Students may submit a portfolio, if appropriate. This would consist of any material, such as photos, slides, fliers, programs, videotapes, audiotapes etc. which might constitute an appendix and which might be helpful to a fuller understanding of the thesis.
The project thesis consists of two elements: (1) the project, a professional activity designed and executed primarily by the student as a way of solving a problem, and (2) an accompanying essay about the project. This thesis is especially appropriate for students in such fields as business, education, social work or public administration. The project thesis may appeal to those students who are active in their profession and who take responsibility for the creation of some kind of program or practice.
Students should understand that the project cannot simply propose a professional activity; the design for such an activity must actually be carried out (at least in a pilot version) and evaluated. Some examples of projects: a student in education may develop and apply a new strategy for teaching reading to recent immigrants; a person working in a corporation may construct new methods for managing financial information; or a community worker in a settlement house may organize a group of local residents to combat drug abuse.
At each step, the student should be careful to keep in touch with their adviser and with any other expert who can help them in their process. The student should keep careful records of the process by taking detailed notes of conversations, meetings, interviews, etc. If at all possible, the student should arrange to have the members of their committee, especially their adviser, witness the project first-hand: Visit the site, talk with key actors, watch the program in operation. (This direct contact is highly recommended, but not required.)

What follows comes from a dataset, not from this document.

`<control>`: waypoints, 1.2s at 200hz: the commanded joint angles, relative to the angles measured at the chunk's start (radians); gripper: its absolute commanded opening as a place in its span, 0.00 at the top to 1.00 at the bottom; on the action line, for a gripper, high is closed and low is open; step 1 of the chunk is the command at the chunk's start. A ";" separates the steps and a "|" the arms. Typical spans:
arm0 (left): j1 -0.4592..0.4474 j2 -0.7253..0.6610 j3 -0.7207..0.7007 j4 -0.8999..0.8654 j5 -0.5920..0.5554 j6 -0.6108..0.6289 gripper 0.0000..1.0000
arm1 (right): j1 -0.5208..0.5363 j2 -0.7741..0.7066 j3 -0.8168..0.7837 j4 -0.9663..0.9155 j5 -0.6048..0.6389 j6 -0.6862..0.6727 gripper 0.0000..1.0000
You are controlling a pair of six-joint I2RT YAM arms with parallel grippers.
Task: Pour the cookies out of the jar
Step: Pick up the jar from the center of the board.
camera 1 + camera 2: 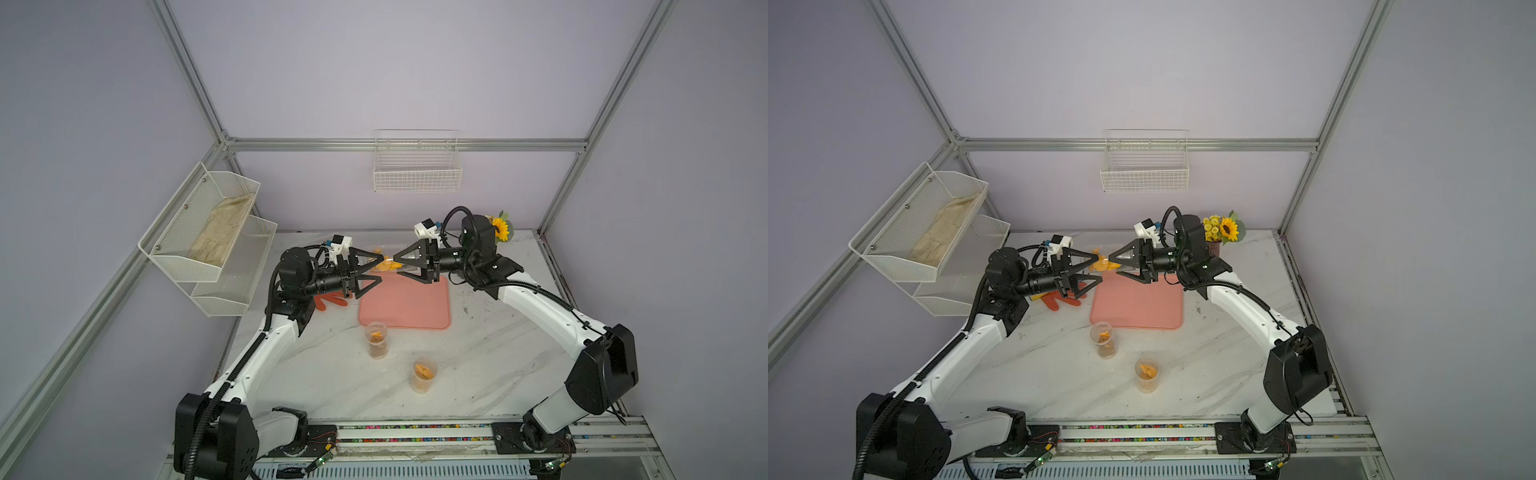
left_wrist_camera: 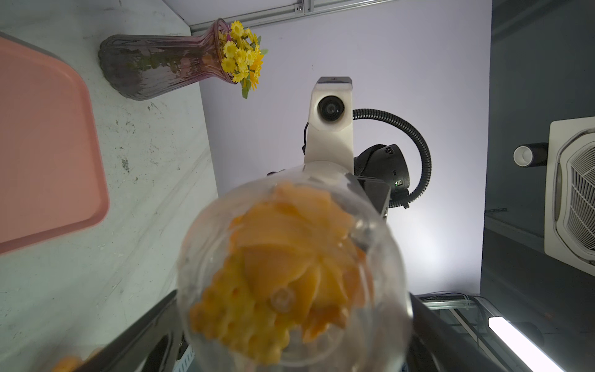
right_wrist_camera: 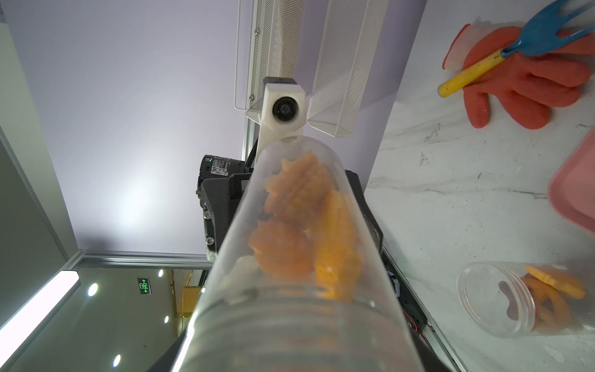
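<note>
A: Where's the clear plastic jar [image 3: 289, 322]?
B: Sideways, raised near the far edge of the pink tray [image 1: 407, 309], orange-yellow cookies [image 3: 283, 254] inside, clamped by the right pincer [image 1: 396, 264]; the left pincer [image 1: 381, 269] gapes around its base.

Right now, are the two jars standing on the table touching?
Apart. Both top views show bare marble between the nearer jar and the farther jar.
</note>
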 commanded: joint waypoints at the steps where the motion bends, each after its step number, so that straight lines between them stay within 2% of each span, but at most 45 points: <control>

The project thesis essay may take a number of forms and include a range of information. It ought to discuss at least the following elements:
Consider the institutional or social context within which the project takes place. Describe the organization, the potential clientele or participants, and the larger environment (social, economic and political conditions surrounding the problem and the project).

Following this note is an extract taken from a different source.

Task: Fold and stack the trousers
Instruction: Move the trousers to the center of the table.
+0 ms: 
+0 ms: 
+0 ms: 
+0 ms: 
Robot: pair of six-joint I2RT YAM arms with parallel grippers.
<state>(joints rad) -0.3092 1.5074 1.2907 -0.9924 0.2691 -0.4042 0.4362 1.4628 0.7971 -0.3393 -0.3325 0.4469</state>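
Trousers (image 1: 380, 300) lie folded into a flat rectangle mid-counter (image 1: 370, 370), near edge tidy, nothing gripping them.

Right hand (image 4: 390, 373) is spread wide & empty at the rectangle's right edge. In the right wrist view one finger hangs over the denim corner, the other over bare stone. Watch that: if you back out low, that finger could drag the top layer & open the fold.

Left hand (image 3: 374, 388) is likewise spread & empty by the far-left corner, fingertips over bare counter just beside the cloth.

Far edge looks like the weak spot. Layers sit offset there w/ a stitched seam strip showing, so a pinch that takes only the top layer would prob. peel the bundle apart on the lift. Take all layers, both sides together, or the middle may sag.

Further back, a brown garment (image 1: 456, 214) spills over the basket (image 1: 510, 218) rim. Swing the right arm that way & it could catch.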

Describe the particular problem or need that you address in the project. What causes that problem? How extensive is it? Have other attempts to solve the problem been made; if so, what were their shortcomings, and why are you trying another approach? Place the problem in its professional and academic context by referring to the appropriate literature.

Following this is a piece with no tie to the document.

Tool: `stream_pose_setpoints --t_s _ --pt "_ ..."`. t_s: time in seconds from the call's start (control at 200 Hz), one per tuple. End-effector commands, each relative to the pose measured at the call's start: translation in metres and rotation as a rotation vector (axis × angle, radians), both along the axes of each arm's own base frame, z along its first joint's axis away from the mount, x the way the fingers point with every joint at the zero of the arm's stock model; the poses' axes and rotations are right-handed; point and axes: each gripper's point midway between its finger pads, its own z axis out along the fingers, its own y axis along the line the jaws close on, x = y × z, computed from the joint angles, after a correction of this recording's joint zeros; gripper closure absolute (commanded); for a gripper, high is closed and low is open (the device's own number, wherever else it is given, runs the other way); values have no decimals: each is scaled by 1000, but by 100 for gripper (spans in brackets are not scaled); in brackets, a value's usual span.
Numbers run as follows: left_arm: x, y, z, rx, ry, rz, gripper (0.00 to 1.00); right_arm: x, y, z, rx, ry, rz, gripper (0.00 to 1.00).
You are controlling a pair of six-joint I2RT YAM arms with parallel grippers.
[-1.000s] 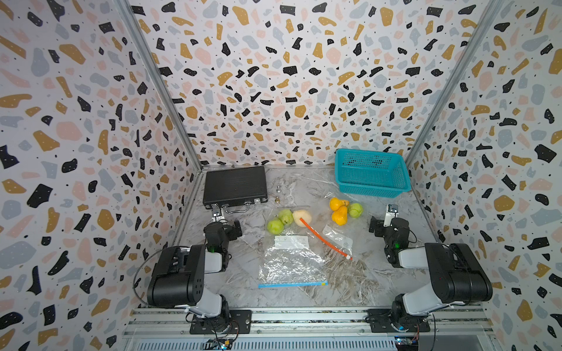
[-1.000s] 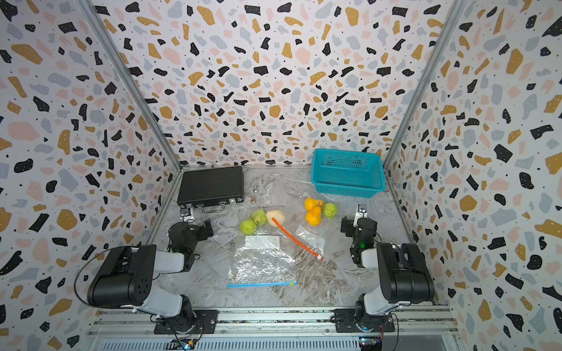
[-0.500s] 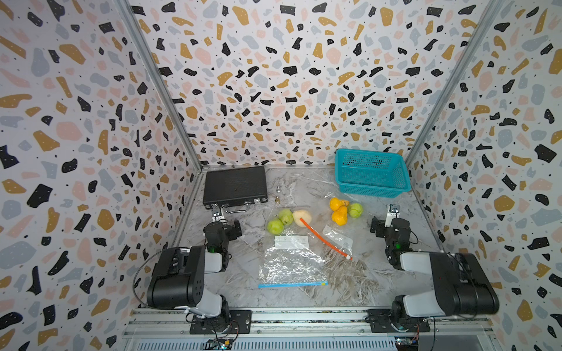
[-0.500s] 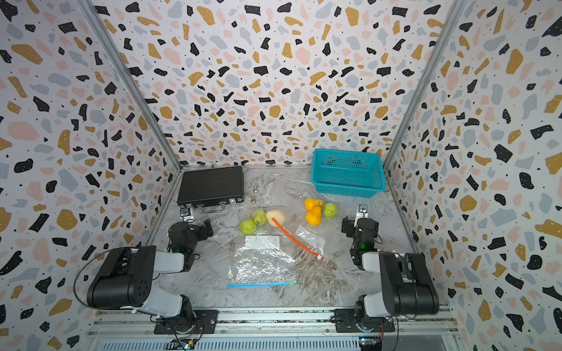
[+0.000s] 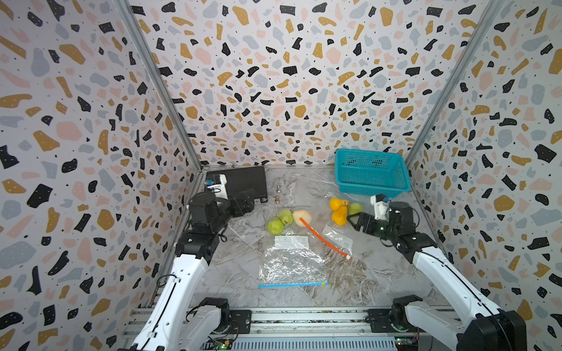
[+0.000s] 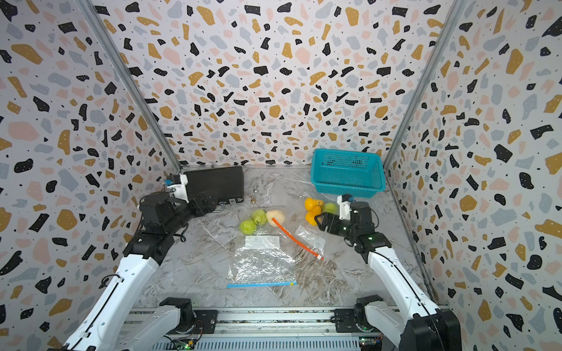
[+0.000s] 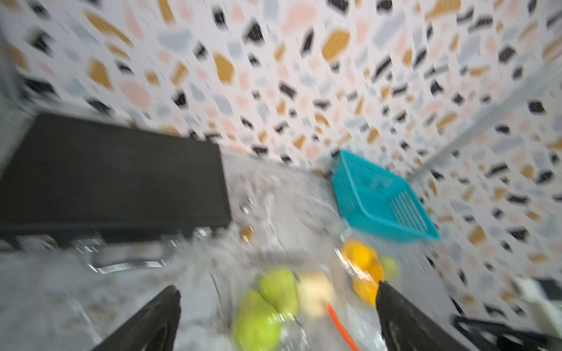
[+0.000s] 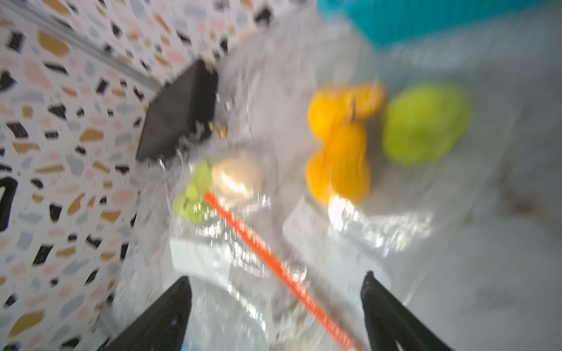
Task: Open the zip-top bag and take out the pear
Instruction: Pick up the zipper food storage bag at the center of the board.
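Note:
A clear zip-top bag with an orange zip (image 5: 324, 240) (image 8: 273, 258) lies mid-table. Clear film spreads from it toward two orange-yellow pears (image 5: 338, 211) (image 8: 346, 158) and a green pear (image 5: 354, 208). Two green pears (image 5: 280, 221) (image 7: 267, 301) and a pale fruit (image 5: 301, 218) sit at the zip's far end. Blur hides which fruit is inside the film. A second, flat bag with a blue zip (image 5: 292, 267) lies nearer the front. My right gripper (image 5: 354, 223) (image 8: 276, 278) hovers open beside the orange pears. My left gripper (image 5: 243, 206) (image 7: 278, 288) is open, left of the green pears.
A teal basket (image 5: 372, 176) stands at the back right. A black case (image 5: 240, 182) lies at the back left, close behind the left gripper. Two small metal pieces (image 5: 277, 194) sit beside the case. Patterned walls close in three sides.
Both arms have risen from their folded rest and reached out over the table: the left toward the green pears, the right toward the orange pears.

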Motion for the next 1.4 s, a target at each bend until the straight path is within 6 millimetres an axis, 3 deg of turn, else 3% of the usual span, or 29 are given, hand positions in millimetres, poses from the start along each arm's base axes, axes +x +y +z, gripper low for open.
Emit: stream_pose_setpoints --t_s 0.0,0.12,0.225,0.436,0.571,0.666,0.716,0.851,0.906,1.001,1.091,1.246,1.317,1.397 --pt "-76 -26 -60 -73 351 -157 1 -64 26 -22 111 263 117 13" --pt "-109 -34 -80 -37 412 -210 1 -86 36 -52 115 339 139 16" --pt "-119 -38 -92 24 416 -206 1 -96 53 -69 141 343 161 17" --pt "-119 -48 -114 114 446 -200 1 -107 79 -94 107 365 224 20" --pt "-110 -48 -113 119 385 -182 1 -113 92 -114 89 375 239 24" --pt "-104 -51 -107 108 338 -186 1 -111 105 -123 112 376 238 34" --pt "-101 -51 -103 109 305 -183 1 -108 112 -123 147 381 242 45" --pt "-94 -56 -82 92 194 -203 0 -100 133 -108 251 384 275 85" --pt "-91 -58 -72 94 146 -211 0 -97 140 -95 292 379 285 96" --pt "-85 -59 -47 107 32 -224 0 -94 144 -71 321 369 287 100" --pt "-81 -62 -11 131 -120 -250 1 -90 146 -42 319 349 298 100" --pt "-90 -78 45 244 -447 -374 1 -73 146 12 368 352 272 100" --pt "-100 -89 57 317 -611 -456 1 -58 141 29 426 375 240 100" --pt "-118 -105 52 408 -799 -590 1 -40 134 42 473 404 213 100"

Describe the goals and objectives of the project and what the student hoped to accomplish. Describe how the program was designed and structured; for example, what kinds of activities did participants engage in, and in what sequence? What kinds of resources and techniques were used? Justify the strategies and tactics used by citing appropriate professional and academic literatures.
Describe how the plan was carried out. Use as much detail as needed to give the reader a sense of what actually happened, and to indicate the extent to which the reality matched the plan.
Describe the criteria for assessing the project and evaluation methods used. Justify the criteria and methods by referring to appropriate literatures. To what extent did the project accomplish the goals and objectives identified earlier?
Citing relevant literature and the practical contingencies of the project, explain why the project did or did not achieve its stated purposes. Describe the factors (political, social, organizational, financial, psychological, etc.) that contributed to the process and to the outcomes. What changes--either conceptual or practical--would the student make if they were to repeat or extend the project? What would the student leave in place? Describe what was learned from the project about the original problem and about the student's strategy and tactics. Also consider the professional and theoretical implications of the project.
If necessary, put relevant documentary materials (flyers, important correspondence, budgets, etc.) in appendices.